Niezwykłe narodziny Emilki, której mama od pięciu miesięcy jest w stanie wegetatywnym
Niesamowite narodziny w szpitalu we Wrocławiu. Emilka jest cała i zdrowa i jest już na świecie, ale jej mama nawet o tym nie wie. Ponad 5 miesięcy temu kobieta miała zawał serca i od tamtej pory ma trwale uszkodzony mózg. Lekarze zrobili wszystko, żeby Emilka żyła, a teraz jej tata robi wszystko, żeby dać radę z piątką dzieci.

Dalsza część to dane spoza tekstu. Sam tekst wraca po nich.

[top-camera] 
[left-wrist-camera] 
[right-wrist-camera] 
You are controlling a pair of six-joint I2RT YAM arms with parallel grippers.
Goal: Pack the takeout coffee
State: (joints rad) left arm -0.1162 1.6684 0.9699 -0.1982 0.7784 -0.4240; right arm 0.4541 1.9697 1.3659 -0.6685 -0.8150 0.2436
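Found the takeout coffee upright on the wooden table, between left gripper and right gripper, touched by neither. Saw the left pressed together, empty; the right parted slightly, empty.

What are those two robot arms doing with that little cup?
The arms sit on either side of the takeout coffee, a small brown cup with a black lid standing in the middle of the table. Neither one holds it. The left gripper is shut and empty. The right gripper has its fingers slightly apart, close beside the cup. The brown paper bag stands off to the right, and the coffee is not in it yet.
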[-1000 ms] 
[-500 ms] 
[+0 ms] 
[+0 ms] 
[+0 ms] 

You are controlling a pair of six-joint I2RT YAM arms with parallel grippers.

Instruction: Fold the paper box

Po sześciu dniach od narodzin Emilka wreszcie może spokojnie spać. Jest bezpieczna. Mama Emilki jest w stanie wegetatywnym od 11. tygodnia ciąży. Dziewczynka miała niewielkie szanse na przeżycie, ale udało się jej.
Lekarze z Wojewódzkiego Szpitala Specjalistycznego we Wrocławiu walkę o życie Emilki i jej mamy zaczęli 13 marca. Kobieta w dziesiątym tygodniu ciąży dostała zawału serca. Dzięki szybkiej reakcji jej kilkuletnich synów, którzy wezwali karetkę, natychmiast trafiła do szpitala.
Życie kobiety trzeba było ratować szybko, ale i bardzo ostrożnie. Do takich operacji potrzebna jest duża dawka promieniowania.
Okazało się, że w wyniku zawału kobieta doznała głębokiego uszkodzenia mózgu. Żyje, ale nie ma kontaktu z otoczeniem. – Po 24. tygodniu wzmogliśmy znacząco monitorowanie pacjentki, aż w pewnym momencie krytycznym, w ostatni poniedziałek, serce pacjentki zaczęło zwalniać. W tej sytuacji podjęliśmy decyzję, że nie będziemy czekać do czwartku, kiedy to planowaliśmy pierwotnie dokonać rozwiązania, a zrobimy to natychmiast – mówi Bernard Zając, lekarz kierujący Oddziałem Anestezjologii i Intensywnej Terapii.
Emilka urodziła się w 33. tygodniu ciąży. Jest zdrowa, ale jako późny wcześniak musi spędzić jakiś czas w inkubatorze.